TASK DESCRIPTION>
Search the listing for the word "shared" and copy every line where it turns up.

RECORDS SUPPLIED>
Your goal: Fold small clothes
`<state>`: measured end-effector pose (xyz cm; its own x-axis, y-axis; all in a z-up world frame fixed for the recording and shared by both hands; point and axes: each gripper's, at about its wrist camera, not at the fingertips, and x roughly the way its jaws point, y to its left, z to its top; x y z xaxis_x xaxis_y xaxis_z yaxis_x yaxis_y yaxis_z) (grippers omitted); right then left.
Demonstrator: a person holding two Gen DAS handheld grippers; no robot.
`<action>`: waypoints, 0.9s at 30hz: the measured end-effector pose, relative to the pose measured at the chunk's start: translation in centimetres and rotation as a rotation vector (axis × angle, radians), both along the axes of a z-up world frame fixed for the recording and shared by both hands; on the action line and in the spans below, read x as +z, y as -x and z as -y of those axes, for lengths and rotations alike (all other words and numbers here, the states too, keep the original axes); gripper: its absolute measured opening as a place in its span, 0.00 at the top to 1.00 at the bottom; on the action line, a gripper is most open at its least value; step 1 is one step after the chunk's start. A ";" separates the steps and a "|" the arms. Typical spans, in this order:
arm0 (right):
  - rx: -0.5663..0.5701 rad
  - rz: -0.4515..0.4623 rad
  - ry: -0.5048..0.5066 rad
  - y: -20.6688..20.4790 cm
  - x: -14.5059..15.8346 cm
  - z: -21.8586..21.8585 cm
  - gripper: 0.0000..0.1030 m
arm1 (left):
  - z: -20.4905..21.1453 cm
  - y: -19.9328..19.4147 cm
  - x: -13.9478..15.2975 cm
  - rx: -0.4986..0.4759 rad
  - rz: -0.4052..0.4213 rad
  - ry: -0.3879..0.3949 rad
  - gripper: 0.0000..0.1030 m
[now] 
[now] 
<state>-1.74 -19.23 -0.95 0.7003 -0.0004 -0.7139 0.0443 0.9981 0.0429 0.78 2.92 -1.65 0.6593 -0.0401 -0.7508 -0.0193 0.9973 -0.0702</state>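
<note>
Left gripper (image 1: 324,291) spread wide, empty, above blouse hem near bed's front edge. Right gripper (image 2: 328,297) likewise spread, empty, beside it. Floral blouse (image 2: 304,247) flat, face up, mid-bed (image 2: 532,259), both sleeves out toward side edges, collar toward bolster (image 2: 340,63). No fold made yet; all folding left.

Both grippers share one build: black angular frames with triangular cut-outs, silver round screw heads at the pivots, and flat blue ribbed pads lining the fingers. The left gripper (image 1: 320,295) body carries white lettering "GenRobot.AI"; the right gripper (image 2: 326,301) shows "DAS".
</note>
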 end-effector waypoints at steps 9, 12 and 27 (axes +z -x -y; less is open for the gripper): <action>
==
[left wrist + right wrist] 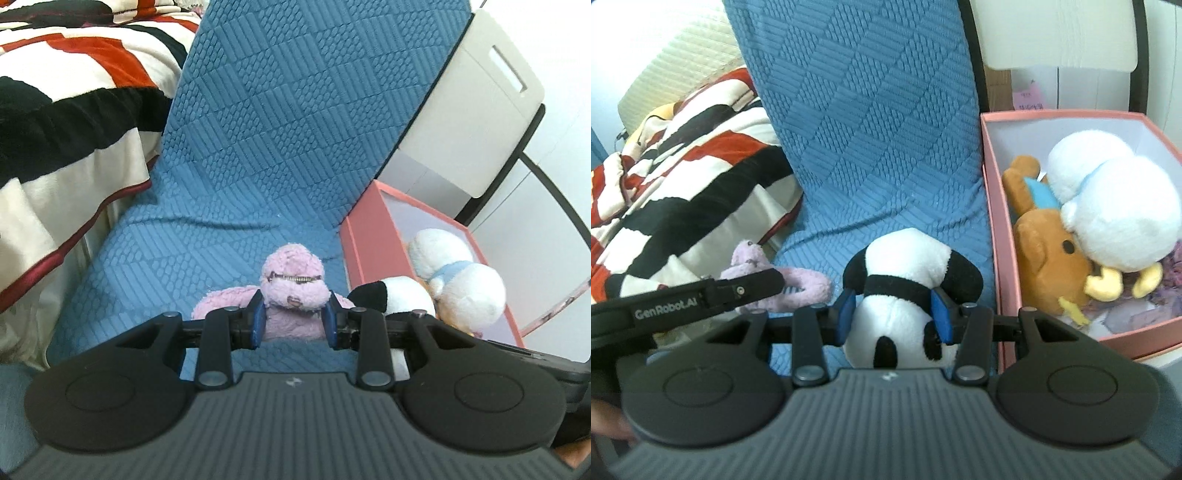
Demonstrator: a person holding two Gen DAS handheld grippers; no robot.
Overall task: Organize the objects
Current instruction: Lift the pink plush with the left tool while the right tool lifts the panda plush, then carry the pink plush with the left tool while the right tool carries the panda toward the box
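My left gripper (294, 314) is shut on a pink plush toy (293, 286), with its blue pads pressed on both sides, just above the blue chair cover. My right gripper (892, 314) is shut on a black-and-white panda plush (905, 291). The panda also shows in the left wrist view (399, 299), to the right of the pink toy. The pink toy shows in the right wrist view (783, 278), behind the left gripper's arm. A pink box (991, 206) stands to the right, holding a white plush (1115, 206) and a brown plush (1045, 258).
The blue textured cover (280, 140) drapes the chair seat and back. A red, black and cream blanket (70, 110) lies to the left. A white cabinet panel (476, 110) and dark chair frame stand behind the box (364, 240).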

REPLY TO THE EXERCISE>
`<state>`: measured end-effector pose (xyz cm; its own x-axis, y-axis; all in a z-up world frame fixed for the recording and shared by both hands; point and axes: each gripper's, at about its wrist camera, not at the fingertips, and x roughly the way its jaws point, y to its left, z to its top; x y z xaxis_x xaxis_y xaxis_z yaxis_x yaxis_y yaxis_z) (grippers omitted); right then left.
`<action>`: waypoints, 0.9s at 30hz: the measured end-effector pose, relative to the pose measured at the chunk's start: translation in centimetres and rotation as a rotation vector (axis × angle, radians), both along the axes of a z-up world frame fixed for the recording and shared by both hands; on the action line and in the spans below, read x as +z, y as -x and z as -y of those axes, for lengths and rotations alike (all other words and numbers here, the states too, keep the original axes); gripper: its absolute measured opening as a place in its span, 0.00 at the top to 1.00 at the bottom; on the action line, a gripper is most open at its least value; step 1 is one step after the chunk's start. A ";" separates the steps and a "|" the arms. Typical spans, in this order:

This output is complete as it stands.